- Exercise requirements -
Find every line in the records below that holds the word "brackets" and copy it.

- Record extracts -
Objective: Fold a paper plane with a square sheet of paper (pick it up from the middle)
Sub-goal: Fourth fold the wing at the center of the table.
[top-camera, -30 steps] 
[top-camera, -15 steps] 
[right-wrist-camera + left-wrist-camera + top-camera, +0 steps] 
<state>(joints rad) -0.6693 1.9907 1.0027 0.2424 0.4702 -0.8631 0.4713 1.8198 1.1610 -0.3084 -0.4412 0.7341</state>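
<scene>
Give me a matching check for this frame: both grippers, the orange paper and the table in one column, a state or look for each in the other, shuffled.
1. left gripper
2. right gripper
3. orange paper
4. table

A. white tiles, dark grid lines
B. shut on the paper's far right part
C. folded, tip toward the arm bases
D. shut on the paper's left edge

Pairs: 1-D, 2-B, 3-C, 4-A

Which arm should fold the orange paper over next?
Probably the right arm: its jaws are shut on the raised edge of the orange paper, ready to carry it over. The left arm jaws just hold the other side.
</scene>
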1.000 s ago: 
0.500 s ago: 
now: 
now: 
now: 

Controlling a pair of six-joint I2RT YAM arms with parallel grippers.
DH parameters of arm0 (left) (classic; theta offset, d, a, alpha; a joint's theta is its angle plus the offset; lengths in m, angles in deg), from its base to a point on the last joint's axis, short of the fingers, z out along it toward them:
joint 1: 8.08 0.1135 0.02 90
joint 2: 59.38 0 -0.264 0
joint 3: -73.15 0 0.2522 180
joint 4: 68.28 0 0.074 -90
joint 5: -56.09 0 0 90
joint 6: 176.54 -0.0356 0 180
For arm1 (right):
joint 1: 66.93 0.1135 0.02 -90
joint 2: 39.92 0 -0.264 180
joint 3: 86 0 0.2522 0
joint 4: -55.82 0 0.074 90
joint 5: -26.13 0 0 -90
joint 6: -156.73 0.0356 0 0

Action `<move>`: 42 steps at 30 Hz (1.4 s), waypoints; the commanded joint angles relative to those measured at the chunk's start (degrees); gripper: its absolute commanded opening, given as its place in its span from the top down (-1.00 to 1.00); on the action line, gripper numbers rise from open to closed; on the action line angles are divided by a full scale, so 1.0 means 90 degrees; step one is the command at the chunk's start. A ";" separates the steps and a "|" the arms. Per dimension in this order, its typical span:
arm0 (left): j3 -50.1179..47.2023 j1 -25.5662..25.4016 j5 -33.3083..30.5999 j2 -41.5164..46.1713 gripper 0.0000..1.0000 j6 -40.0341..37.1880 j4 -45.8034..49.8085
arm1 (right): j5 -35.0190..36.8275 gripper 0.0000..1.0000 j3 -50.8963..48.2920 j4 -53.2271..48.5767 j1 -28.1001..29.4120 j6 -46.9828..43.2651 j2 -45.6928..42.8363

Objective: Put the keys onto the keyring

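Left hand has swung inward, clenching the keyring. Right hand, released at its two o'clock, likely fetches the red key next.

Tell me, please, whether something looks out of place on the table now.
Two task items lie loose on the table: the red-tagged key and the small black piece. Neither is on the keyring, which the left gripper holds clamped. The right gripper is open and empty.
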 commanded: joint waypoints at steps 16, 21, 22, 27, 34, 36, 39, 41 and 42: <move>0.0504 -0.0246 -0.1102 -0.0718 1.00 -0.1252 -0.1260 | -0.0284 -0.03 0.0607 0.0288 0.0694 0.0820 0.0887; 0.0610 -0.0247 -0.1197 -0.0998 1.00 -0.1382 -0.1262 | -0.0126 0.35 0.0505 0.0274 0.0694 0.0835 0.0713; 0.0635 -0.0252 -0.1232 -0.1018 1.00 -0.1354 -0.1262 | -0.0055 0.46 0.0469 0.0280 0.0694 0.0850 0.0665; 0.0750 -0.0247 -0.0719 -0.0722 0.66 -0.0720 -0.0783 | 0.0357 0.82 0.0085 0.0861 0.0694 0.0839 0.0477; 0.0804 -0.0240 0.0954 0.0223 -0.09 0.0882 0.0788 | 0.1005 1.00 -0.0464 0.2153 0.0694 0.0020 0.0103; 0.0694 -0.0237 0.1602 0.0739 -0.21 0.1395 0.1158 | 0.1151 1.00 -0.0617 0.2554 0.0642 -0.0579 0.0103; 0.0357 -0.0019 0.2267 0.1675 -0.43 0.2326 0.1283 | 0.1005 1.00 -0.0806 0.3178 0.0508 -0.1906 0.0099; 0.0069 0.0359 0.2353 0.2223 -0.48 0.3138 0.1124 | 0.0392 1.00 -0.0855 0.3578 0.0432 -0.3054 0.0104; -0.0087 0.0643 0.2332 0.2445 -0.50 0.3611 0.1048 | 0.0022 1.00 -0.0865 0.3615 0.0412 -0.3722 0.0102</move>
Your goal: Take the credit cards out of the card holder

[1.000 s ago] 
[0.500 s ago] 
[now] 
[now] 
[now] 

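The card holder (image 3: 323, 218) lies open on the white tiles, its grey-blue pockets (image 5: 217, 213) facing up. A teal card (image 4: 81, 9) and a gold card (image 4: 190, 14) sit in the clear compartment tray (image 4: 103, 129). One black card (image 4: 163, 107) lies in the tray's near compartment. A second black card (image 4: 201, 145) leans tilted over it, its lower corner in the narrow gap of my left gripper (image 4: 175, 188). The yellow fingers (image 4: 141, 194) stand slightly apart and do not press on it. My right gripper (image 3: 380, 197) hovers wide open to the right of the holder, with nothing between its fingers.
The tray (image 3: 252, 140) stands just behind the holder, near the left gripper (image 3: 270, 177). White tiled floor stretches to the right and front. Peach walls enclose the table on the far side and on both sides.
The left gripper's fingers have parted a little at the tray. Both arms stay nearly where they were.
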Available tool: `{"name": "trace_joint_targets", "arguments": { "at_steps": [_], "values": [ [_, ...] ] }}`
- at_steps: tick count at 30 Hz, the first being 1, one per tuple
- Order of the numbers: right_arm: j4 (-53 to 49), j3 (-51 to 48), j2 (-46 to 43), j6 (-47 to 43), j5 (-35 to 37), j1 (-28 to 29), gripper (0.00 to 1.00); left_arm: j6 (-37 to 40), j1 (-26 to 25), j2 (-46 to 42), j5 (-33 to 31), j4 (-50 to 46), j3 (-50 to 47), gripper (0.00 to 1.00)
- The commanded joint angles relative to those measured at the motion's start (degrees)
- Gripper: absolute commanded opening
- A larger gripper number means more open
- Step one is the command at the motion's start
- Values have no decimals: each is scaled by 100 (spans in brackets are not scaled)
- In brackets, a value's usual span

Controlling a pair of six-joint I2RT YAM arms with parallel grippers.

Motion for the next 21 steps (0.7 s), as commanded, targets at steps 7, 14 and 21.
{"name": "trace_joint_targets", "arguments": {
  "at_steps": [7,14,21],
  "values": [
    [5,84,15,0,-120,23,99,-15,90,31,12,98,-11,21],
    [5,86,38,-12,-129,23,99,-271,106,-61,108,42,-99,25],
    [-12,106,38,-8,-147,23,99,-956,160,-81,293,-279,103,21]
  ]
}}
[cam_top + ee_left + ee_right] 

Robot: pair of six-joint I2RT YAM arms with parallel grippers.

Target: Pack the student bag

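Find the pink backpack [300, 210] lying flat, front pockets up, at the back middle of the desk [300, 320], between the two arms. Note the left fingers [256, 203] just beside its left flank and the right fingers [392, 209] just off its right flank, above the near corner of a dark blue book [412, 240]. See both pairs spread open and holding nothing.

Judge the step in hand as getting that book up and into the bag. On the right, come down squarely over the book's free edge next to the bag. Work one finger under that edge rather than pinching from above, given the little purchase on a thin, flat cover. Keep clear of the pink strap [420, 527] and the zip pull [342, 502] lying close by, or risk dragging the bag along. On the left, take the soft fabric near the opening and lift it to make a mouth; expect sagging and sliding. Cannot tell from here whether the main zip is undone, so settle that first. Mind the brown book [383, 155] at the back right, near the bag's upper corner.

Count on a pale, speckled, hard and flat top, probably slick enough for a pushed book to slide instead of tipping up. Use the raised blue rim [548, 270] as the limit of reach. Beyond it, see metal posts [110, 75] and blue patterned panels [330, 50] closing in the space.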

- Solution -
- Values have no decimals: each is scaled by 100 (spans in brackets are not scaled)
- In brackets, a value's usual span

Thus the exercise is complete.